Impact analysis is especially important before changing a released metric. If an approved Revenue metric feeds Gross Margin, Net Revenue, LTV, quota attainment, and an AI agent contract, the reviewer needs to see that blast radius before approving a new version.
Derived metrics and composition
Derived metrics are metrics computed from other metrics rather than directly from raw warehouse logic. For example, Gross Margin can be expressed from Revenue and Cost. In ClariLayer's composition model, a derived metric stores an arithmetic expression tree and a deduplicated list of metric dependencies.
When a derived metric is created or its expression changes, derived_from relationships are managed automatically for the referenced input metrics. The system also prevents dependency cycles so a metric cannot depend on itself through a chain of derived definitions.
In the registry, derived metric context should help users answer three questions:
- Which input metrics does this metric depend on?
- Which downstream metrics depend on this metric?
- Would changing an input definition change the interpretation of this metric?
That composition context turns derived metrics from hidden formulas into governed assets with visible dependencies.
Version history
Version history preserves the change record for a metric definition. A useful registry detail view should show what version is current, which older versions exist, when changes happened, who owned or approved them, and why the definition moved from one version to the next.
Version history matters because metric meaning changes should not be silent. If the customer exclusion logic changes, the next version should carry its own definition, validation evidence, governance history, and reasoning. Downstream consumers can then decide whether they need the current version, a historical version, or a migration note.
How registry reuse fits the lifecycle
The registry is not the end of the workflow. It is the place where governed context becomes searchable and reusable.

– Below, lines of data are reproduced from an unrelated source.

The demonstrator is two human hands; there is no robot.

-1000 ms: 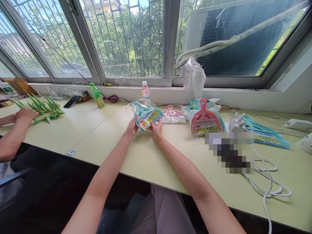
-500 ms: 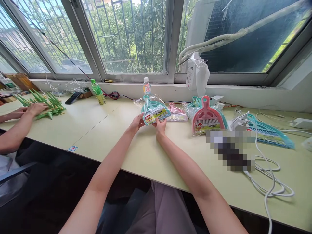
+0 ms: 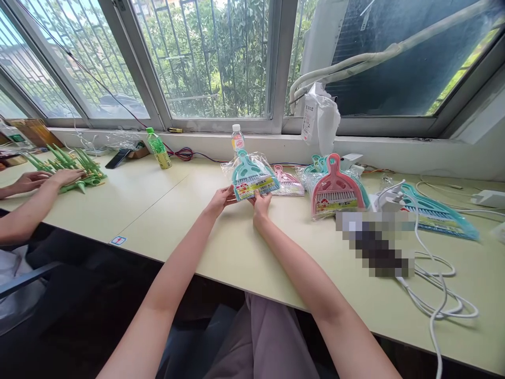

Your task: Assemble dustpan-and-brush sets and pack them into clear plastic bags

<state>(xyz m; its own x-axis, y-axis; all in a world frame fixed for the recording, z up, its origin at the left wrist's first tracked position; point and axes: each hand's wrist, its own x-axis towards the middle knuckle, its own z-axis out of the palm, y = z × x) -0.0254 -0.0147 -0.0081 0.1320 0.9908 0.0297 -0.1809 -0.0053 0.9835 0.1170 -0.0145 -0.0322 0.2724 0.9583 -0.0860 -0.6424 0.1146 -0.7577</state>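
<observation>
A teal dustpan-and-brush set (image 3: 254,176) in clear wrap, with a printed label, is held up over the table by both of my hands. My left hand (image 3: 222,201) grips its lower left corner, and my right hand (image 3: 261,204) pinches the bottom edge with the thumb in front. Behind it to the right lies a pink wrapped set (image 3: 287,181). Farther right, a larger pink set (image 3: 336,189) stands upright in front of teal ones. Another teal set (image 3: 440,213) lies flat at the right.
On the pale table (image 3: 158,231), a green bottle (image 3: 158,148) and a clear bottle (image 3: 237,139) stand near the window ledge. White cables (image 3: 445,295) coil at the right beside a blurred patch. At the left, another person's hands touch green stalks (image 3: 74,166).
The held teal set has moved slightly right and turned more upright, its handle now higher. The other person's hand has shifted a little right on the stalks.
</observation>
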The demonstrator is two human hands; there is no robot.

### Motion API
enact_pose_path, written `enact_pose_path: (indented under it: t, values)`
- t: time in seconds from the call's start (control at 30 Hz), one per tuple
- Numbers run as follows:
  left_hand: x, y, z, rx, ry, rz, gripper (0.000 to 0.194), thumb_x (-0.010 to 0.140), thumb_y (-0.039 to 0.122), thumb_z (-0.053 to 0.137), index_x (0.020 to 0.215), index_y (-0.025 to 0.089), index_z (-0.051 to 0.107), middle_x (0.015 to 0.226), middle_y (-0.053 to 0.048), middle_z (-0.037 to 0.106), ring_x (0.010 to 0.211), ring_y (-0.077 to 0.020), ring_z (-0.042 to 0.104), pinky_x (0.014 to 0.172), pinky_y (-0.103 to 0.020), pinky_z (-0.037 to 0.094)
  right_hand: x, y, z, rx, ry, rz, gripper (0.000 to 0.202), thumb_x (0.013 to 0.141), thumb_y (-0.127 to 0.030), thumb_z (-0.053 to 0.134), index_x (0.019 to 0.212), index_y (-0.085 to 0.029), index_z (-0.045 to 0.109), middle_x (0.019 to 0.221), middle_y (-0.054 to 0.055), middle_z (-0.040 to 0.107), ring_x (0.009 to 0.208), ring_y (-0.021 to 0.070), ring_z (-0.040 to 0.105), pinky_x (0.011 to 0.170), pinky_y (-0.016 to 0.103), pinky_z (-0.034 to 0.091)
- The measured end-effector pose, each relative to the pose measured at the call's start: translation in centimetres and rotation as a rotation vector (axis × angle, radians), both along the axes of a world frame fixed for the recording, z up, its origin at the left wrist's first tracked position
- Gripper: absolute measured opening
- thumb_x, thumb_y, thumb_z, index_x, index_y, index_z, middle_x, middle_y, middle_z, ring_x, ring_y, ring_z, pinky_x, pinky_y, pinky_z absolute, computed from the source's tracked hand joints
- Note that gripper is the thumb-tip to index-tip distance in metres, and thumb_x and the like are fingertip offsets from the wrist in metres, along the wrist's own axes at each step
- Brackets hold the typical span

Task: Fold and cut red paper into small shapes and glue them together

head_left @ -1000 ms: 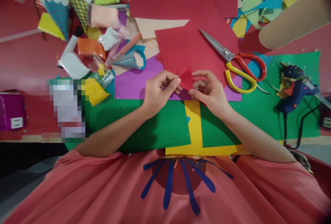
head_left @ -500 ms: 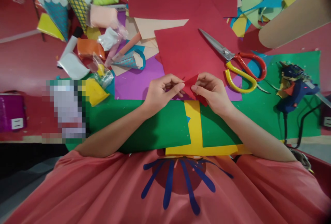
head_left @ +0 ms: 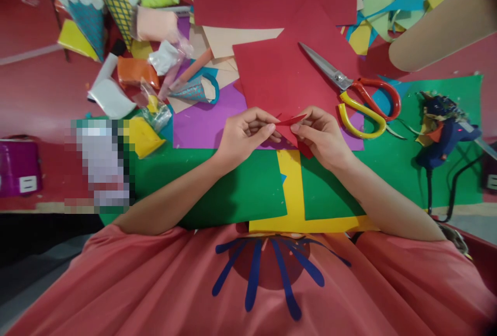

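Observation:
Between my hands is a small folded piece of red paper [head_left: 289,131], its upper edge raised in a narrow flap. My left hand [head_left: 248,134] pinches its left end between thumb and fingertips. At the other end my right hand [head_left: 320,134] grips it the same way, and part of the paper hangs below that thumb. Both hands are over the purple sheet [head_left: 209,129] and the lower part of a larger red sheet [head_left: 279,72]. Scissors [head_left: 341,85] with one red and one yellow handle lie beyond my right hand, blades pointing up and left.
A blue glue gun [head_left: 442,142] with a lit red light rests on green paper at the right. A cardboard tube [head_left: 442,25] lies behind it. Small paper cones [head_left: 118,10] and several clay packets [head_left: 137,72] fill the left. A small blue cone [head_left: 192,90] is nearer.
The red paper has tilted between my fingers, so its upper part now shows as a thin, nearly level edge. Both hands keep their hold and have barely shifted.

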State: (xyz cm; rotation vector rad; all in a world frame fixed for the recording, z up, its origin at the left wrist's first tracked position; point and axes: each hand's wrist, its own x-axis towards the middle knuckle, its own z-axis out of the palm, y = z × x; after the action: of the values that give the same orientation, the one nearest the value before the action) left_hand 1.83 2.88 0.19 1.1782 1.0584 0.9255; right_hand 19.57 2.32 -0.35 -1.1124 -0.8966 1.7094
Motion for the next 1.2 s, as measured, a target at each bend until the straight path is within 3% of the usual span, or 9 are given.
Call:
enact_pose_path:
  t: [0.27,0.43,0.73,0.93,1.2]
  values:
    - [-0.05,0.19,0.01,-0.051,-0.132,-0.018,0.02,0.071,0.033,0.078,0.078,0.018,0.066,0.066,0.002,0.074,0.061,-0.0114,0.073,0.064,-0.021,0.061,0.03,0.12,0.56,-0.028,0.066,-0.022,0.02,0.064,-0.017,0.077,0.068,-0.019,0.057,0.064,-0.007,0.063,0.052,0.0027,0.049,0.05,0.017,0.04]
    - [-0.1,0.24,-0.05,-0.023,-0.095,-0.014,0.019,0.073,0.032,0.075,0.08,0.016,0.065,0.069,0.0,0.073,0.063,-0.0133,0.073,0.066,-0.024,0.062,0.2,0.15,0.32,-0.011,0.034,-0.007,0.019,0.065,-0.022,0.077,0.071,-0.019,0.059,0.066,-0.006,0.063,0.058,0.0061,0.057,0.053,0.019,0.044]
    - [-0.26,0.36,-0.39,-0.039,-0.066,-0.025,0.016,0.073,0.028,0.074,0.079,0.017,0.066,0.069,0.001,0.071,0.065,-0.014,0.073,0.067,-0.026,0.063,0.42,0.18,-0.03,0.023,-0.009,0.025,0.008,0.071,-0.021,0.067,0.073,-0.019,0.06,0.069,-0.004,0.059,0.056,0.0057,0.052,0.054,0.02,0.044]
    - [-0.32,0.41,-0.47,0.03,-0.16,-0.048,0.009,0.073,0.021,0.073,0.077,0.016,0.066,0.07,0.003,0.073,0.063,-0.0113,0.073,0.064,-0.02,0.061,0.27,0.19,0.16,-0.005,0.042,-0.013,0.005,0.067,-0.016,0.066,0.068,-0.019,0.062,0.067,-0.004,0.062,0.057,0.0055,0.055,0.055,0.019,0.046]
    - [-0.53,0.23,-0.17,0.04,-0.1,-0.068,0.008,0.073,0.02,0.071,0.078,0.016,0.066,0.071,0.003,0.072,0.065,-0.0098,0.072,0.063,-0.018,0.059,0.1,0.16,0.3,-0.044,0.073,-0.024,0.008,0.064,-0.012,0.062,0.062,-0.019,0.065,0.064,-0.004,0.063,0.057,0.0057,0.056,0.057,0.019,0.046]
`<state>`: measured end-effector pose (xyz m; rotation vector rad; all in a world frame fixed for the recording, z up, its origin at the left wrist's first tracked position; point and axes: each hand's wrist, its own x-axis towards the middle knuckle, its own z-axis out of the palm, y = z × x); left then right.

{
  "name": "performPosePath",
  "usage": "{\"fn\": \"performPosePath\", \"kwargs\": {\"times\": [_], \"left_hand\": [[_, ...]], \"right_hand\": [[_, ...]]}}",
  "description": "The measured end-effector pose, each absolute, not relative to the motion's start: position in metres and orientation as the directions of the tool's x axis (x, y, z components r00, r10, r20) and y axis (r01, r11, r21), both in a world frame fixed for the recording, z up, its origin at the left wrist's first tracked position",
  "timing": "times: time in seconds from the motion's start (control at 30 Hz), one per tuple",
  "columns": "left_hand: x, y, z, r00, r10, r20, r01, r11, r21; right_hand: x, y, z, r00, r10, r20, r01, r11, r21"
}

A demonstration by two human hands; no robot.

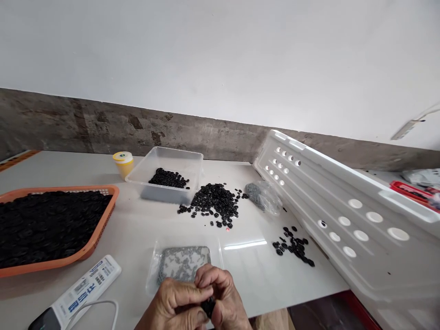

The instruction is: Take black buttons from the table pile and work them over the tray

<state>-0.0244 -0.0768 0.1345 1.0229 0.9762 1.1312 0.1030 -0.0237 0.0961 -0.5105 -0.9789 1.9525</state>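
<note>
Fingers of the left hand and the right hand are pinching a small black piece, their tips nearly meeting. It is sitting between the two hands, the right thumb resting against its right side, and the fingers are partly covering it. Both hands are hovering near the table's near edge, hiding the near-right corner of a clear tray holding grey bits. Beyond, a pile of black pieces is lying well apart from them.
</note>
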Motion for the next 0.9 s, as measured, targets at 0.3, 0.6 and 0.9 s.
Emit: {"fn": "performPosePath", "kwargs": {"times": [0.3,0.6,0.9], "left_hand": [[-0.021,-0.076,0.130,0.126,0.992,-0.027,-0.157,0.047,0.986],[-0.018,-0.075,0.109,0.040,0.999,0.006,-0.355,0.008,0.935],[-0.149,-0.048,0.098,-0.775,0.623,-0.109,-0.159,-0.026,0.987]], "right_hand": [[0.103,-0.022,0.080,-0.472,0.880,0.061,-0.516,-0.219,-0.828],[0.102,-0.023,0.095,-0.570,0.821,0.002,-0.502,-0.347,-0.792],[0.163,0.036,0.088,-0.187,0.963,0.192,0.184,0.227,-0.956]]}}
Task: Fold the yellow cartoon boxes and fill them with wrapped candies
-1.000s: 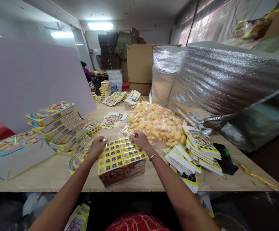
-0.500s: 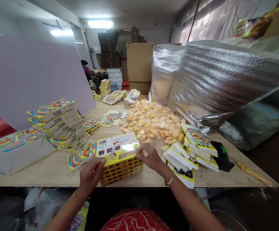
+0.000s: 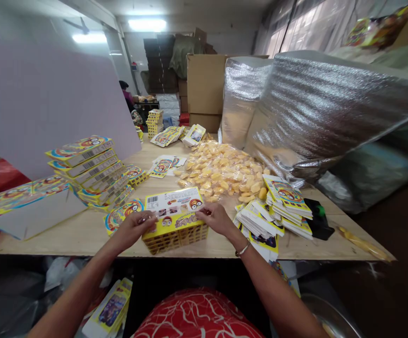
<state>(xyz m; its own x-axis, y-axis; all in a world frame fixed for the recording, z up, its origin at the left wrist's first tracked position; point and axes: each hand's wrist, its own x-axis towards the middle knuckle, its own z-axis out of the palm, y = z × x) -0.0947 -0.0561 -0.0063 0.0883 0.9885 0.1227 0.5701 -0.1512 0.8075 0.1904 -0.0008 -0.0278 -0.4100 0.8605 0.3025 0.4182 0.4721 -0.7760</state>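
Observation:
A yellow printed cardboard box (image 3: 170, 220) stands near the front edge of the table, its upper panel showing a barcode and cartoon faces. My left hand (image 3: 137, 224) is closed on the left end of that panel, fingers bent over it. At the opposite end, my right hand (image 3: 218, 218) pinches the panel's edge between thumb and fingers. The box's front side has rows of small dark pictures. Left of it lies a flat piece with a cartoon face (image 3: 128, 211), partly behind my left hand.
Beyond the box spreads a heap of wrapped yellow pieces (image 3: 225, 171). Flat printed cartons (image 3: 260, 220) lie in a pile to the right, beside a black tape dispenser (image 3: 318, 220). Stacked boxes (image 3: 87, 164) and a larger display box (image 3: 31, 211) stand at left. Silver foil bags (image 3: 313, 108) rise behind.
My left hand has shifted from the box's lower front left corner up to the panel's left end. My right hand keeps its pinch. The camera view has shifted slightly.

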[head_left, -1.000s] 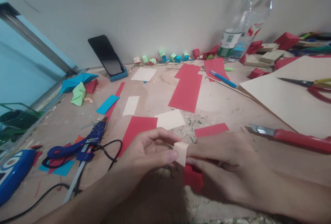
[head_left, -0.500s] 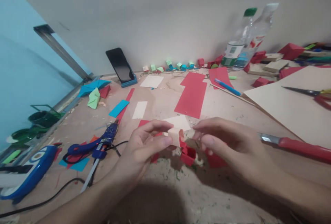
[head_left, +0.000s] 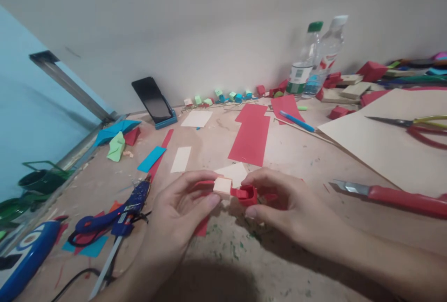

- Use Metric Studio to author or import metric definitions.
- Use the registry to find related definitions, avoid duplicates, and choose whether to reuse, replace, or create a managed variant.
- Use validation and governance evidence to decide whether the metric is ready for release or downstream use.
- Use the API v1 docs, metrics list/detail reference, and metrics contract endpoint when a BI tool, AI agent, or internal service needs read-only access to the governed context.
Good registry hygiene keeps the context layer useful. Metrics should be findable, owned, versioned, related, and honest about their lifecycle state.